## [DATA BELOW]

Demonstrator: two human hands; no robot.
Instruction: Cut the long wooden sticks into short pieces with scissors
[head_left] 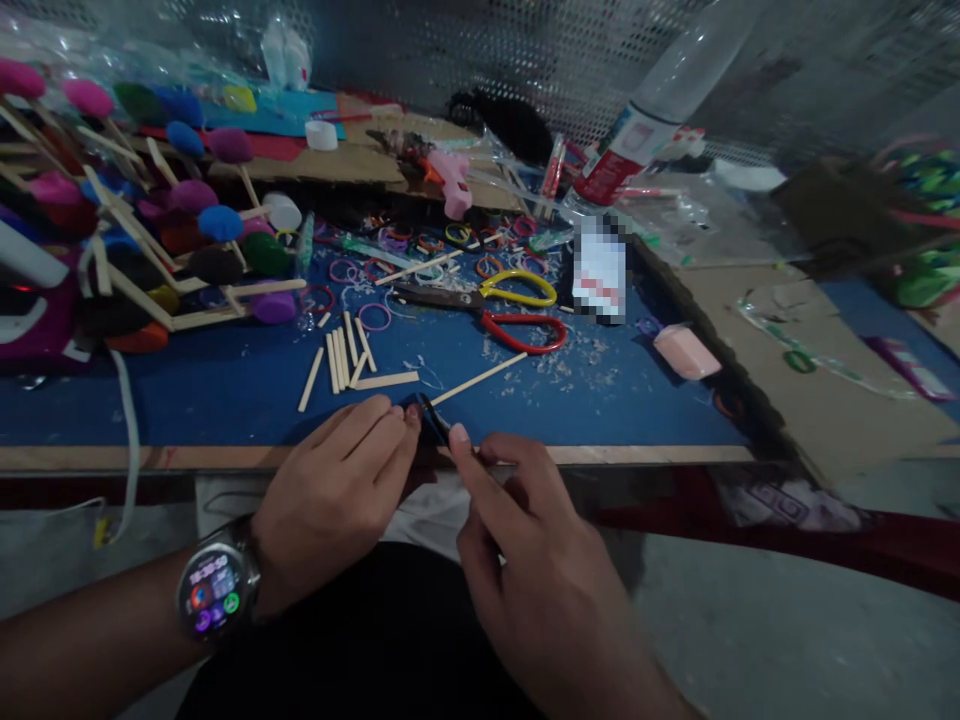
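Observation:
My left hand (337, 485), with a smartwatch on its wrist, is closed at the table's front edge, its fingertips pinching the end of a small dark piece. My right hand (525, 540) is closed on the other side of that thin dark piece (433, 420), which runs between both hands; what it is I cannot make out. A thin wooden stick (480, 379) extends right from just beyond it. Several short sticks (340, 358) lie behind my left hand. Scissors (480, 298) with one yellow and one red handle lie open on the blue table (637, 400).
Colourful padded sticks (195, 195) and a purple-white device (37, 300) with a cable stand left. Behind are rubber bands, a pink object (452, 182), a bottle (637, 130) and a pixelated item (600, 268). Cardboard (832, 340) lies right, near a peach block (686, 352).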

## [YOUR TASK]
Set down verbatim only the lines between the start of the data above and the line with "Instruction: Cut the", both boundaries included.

## [EXERCISE RESULT]
Demonstrator: two human hands; no robot.
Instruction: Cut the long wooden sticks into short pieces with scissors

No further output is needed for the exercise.